Council officers have started the eviction of a group of travellers from a former pub site in Chorley but the process is fraught with difficulties.
Local authorities can evict gypsy and traveller encampments from council-owned land but it is usually the responsibility of the owner if the land is private.
Many people ask why councils and police can't simply evict travellers as soon as they arrive on public open space however there are a number considerations which the authorities must consider beforehand.
What do council have to do to evict travellers?
Gypsies and travellers are protected from discrimination by the Race Relations Act 2000, along with all other ethnic groups.
The authorities must show that the group is occupying the land without the owners consent.
Once that is established, a legal order must be obtained.
Do councils have a duty to remove travellers from private land?
Strictly speaking, no. However, council will often act in conjunction with owners if they receive reports of illegal encampments.
How long will it take to remove travellers camped illegally?
This depends entirely on the individual circumstances. Councils must establish that the group is on the land without consent.
They must also ensure that the Human Rights Act 1998 is being fully complied with.
After that there is a set procedure, which involves proving ownership, serving notices and obtaining a court order to evict the travellers from the site.
Once an order has been obtained, bailiffs will serve the group with an eviction notice giving them a set time to vacate the land.
Why can't the police evict travellers?
Travellers based on council and private land is treated as a civil matter so the police will only take action if serious criminal activity or public disorder is taking place.
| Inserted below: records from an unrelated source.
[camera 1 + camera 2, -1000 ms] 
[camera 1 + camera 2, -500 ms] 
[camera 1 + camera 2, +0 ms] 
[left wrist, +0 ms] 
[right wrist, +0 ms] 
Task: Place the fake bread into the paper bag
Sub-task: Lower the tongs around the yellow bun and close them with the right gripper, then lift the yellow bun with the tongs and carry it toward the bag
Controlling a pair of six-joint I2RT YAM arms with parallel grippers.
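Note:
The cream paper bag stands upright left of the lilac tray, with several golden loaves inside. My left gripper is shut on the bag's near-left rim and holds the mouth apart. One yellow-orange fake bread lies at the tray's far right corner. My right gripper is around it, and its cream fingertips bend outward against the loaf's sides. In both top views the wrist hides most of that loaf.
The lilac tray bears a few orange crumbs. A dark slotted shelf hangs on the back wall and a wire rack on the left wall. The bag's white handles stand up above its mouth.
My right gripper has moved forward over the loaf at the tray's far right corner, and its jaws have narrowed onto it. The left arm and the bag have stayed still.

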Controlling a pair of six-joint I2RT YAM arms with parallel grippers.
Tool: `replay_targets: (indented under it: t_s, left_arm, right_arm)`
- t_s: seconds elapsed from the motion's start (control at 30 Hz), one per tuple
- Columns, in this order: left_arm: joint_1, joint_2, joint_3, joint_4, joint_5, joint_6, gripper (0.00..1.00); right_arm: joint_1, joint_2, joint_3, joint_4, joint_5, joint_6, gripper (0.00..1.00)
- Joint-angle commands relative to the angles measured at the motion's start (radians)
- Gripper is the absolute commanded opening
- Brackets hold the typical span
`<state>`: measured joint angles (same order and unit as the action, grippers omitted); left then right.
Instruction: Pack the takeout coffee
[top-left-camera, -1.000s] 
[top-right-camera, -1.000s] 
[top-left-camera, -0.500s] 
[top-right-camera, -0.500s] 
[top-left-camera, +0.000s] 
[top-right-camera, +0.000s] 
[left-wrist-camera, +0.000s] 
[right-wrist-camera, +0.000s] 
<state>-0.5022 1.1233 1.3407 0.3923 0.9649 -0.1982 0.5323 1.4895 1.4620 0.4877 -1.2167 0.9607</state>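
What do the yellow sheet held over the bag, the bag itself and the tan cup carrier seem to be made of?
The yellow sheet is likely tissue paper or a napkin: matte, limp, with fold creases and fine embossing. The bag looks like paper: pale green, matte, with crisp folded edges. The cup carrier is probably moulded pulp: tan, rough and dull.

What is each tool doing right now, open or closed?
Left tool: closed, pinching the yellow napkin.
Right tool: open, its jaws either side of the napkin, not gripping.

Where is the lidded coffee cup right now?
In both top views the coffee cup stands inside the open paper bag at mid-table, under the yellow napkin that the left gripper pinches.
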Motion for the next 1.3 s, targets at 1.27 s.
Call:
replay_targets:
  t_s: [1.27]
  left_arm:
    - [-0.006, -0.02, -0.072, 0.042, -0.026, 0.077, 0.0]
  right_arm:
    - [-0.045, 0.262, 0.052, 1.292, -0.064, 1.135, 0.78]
What should private land owners do?
If Travellers are on private land, it is usually the landowner's responsibility to take the necessary action to evict them.
However, Shelter England, the homelessness charity, says there are set ways in which landowners can evict.
A spokesman said landlands who want to evict travellers can, apply to the court for an injunction or possession order or ask the council to take action.
Travellers can also be evicted by the council if the landowner doesn’t have planning permission to use the site for caravans, the Shelter spokesman added.